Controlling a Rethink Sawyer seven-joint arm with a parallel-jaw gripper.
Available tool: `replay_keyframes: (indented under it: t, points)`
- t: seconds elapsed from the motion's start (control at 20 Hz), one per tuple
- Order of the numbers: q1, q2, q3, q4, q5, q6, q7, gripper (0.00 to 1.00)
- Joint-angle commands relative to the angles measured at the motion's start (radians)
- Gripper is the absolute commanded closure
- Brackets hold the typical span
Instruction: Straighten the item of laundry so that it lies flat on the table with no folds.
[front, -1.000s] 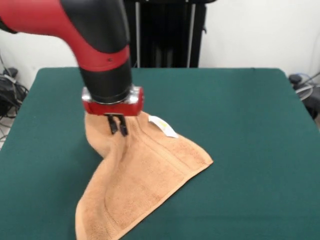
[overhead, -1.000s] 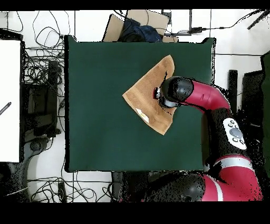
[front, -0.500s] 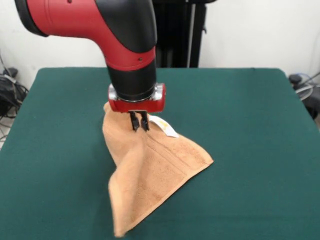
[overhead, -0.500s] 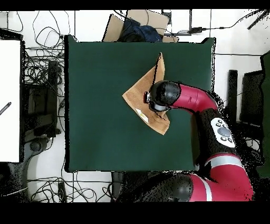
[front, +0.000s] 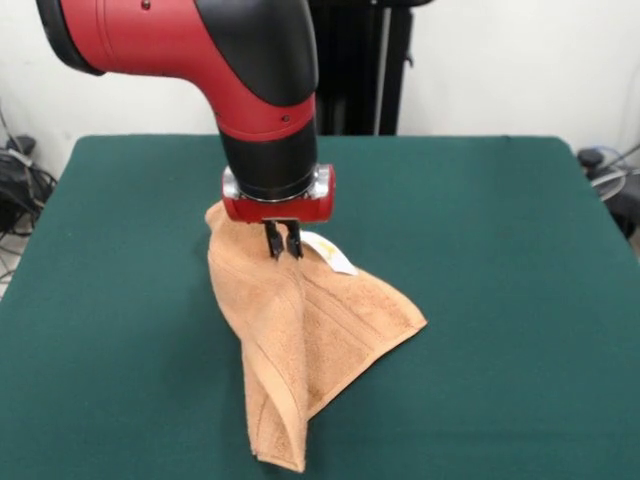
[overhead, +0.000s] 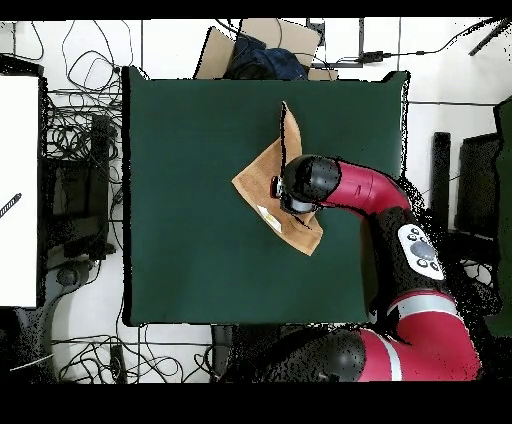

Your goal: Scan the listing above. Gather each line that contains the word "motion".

Task result:
- t: seconds elapsed from the motion's start (control at 20 Hz), one per tuple
- Joint-angle commands relative to the angles measured at the motion's start (radians)

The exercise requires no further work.